For the health of approximately 300 000 South Africans living outside of a two-hour range of a public hospital, CHWs provide an essential service. Employing CHWs drastically expands a country’s healthcare workforce, making healthcare more accessible. Furthermore, CHW employment increases vaccination uptake, improves tuberculosis (TB) outcomes and decreases child morbidity and mortality.

CHWs play a critical role in the government’s response to the COVID-19 crisis in South Africa. To contain the virus, South Africa’s National Health Department has employed large-scale screening, testing and tracing using clinics, community healthcare centers and mobile testing units.

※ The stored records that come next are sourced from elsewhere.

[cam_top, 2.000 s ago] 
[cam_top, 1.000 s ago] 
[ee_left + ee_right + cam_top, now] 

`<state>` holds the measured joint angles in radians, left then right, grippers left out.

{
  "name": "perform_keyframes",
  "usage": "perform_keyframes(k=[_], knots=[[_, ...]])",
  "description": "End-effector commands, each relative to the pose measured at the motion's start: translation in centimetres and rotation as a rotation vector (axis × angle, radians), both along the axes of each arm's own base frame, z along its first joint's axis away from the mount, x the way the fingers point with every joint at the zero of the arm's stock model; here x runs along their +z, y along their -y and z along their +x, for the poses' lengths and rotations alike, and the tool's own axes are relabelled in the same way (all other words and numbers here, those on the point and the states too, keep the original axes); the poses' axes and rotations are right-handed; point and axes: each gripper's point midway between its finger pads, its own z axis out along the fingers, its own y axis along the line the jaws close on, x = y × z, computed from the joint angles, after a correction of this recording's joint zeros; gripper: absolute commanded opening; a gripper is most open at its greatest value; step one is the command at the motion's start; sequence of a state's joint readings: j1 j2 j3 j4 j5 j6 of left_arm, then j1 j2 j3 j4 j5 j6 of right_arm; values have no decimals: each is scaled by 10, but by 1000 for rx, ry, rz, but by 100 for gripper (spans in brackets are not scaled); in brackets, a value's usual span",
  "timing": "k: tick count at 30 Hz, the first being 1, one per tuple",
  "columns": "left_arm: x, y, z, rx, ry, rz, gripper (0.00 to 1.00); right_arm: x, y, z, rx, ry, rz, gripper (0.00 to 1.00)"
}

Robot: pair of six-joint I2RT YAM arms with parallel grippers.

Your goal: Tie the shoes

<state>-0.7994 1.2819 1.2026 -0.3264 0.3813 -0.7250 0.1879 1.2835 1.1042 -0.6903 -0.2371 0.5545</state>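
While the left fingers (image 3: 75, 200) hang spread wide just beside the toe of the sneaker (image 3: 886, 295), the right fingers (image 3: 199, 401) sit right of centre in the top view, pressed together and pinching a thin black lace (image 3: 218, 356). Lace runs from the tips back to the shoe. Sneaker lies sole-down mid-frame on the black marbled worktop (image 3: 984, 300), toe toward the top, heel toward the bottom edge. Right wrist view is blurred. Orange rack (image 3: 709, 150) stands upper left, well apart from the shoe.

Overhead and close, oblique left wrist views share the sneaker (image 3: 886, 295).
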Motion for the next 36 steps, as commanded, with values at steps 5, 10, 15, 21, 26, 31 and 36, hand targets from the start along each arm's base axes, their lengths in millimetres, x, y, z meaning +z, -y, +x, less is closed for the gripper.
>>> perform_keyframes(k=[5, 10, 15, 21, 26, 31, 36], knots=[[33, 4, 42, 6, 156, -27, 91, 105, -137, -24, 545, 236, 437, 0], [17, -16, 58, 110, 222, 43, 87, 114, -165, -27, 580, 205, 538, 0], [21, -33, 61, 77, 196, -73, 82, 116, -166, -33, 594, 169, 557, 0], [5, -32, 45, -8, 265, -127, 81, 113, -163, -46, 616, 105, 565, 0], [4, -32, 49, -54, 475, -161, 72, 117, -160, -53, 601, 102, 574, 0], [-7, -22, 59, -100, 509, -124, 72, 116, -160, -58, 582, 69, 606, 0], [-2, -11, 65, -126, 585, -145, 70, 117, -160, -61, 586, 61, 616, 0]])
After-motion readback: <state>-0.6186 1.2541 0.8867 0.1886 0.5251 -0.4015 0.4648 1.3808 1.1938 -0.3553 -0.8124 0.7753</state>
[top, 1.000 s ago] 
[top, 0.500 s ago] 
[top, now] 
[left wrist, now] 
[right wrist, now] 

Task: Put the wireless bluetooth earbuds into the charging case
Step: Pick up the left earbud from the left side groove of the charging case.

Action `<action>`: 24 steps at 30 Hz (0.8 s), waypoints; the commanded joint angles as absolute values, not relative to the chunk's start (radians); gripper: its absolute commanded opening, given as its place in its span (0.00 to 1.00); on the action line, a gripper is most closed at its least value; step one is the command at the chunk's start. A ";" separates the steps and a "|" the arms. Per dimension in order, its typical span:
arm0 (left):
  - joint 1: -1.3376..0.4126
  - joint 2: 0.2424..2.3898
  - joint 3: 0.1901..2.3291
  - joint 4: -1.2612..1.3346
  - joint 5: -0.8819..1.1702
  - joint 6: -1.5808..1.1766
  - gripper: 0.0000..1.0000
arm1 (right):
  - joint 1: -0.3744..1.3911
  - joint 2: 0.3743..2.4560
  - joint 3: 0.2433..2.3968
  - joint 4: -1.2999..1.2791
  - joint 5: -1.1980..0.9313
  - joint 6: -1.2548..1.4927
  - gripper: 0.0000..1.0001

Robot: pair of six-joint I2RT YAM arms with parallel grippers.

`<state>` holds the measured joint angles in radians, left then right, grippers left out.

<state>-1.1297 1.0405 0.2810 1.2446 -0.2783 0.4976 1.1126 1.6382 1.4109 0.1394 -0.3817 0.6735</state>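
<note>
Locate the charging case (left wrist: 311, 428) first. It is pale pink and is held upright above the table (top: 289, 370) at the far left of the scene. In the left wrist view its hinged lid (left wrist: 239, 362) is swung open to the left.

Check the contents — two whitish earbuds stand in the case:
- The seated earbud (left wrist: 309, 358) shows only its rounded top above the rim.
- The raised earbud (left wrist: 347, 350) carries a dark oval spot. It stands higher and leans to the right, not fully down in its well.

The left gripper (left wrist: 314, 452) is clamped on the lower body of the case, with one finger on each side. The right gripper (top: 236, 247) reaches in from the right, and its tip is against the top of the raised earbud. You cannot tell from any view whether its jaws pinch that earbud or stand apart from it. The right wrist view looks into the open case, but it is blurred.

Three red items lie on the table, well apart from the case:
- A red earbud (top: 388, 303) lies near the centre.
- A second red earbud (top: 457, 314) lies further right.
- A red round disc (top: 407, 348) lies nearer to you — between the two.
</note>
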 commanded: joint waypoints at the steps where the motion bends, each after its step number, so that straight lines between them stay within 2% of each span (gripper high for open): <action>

All these strategies rely on CHWs.

Chair of the Ministerial Advisory Group on COVID-19, Prof. Salim Abdool Karim, described CHWs as South Africa’s ‘secret weapon against COVID-19’. Yet, CHWs’ requests for consultation on their scope of work, remuneration and protective equipment remain unanswered despite multiple advocacy letters addressed to the Minister of Health, Dr Zweli Mkhize, demonstrating government’s lack of political commitment to support CHWs.

In an April 2020 statement, the Health Minster promised that healthcare workers would be deployed with “appropriate personal protective equipment”. However, this has not always transpired.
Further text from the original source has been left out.